Task details:
Only the lines below between the ones containing "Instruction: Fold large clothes" and "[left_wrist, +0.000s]", inclusive, are to be reproduced, each exactly as it stands.

═════ Task inputs ═════

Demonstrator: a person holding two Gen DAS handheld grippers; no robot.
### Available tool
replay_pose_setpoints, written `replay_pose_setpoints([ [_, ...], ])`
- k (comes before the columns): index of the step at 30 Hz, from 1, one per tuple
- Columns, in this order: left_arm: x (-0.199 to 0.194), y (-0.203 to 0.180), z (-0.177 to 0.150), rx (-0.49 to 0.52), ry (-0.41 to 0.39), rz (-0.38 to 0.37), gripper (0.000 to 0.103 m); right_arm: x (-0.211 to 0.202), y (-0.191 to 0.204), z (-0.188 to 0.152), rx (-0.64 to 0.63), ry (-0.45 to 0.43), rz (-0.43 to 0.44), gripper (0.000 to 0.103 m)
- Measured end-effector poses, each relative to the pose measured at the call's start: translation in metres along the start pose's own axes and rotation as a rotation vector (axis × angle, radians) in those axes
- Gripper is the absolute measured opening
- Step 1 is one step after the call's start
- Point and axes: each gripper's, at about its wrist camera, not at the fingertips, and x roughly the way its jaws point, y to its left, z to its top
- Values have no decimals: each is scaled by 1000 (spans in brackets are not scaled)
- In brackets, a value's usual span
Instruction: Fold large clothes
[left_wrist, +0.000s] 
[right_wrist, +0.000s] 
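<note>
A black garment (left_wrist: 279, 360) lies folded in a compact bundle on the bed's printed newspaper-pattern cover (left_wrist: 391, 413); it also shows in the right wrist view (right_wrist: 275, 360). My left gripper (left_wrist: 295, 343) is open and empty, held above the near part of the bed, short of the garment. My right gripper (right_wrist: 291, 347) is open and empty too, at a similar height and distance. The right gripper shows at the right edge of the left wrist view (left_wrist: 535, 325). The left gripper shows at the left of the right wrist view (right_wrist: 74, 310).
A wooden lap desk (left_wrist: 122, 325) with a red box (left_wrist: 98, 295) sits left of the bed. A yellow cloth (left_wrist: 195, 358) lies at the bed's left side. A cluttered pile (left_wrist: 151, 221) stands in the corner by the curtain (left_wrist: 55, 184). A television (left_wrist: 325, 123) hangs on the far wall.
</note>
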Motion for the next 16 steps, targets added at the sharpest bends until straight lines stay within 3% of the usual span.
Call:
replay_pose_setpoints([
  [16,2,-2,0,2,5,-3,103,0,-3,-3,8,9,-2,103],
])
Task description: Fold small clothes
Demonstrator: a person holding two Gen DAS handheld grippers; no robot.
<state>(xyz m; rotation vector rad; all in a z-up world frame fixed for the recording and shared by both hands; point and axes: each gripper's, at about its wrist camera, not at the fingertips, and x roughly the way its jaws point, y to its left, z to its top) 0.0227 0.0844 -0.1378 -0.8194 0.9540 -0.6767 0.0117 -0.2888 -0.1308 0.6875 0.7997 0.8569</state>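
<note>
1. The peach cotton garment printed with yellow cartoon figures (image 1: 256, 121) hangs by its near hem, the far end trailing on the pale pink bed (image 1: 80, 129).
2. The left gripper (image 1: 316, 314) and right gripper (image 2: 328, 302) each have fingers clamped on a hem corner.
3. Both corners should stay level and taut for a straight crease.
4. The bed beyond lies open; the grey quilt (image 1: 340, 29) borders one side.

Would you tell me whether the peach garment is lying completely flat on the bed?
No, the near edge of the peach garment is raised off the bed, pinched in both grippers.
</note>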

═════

Response:
Instruction: Fold large clothes
[left_wrist, +0.000s] 

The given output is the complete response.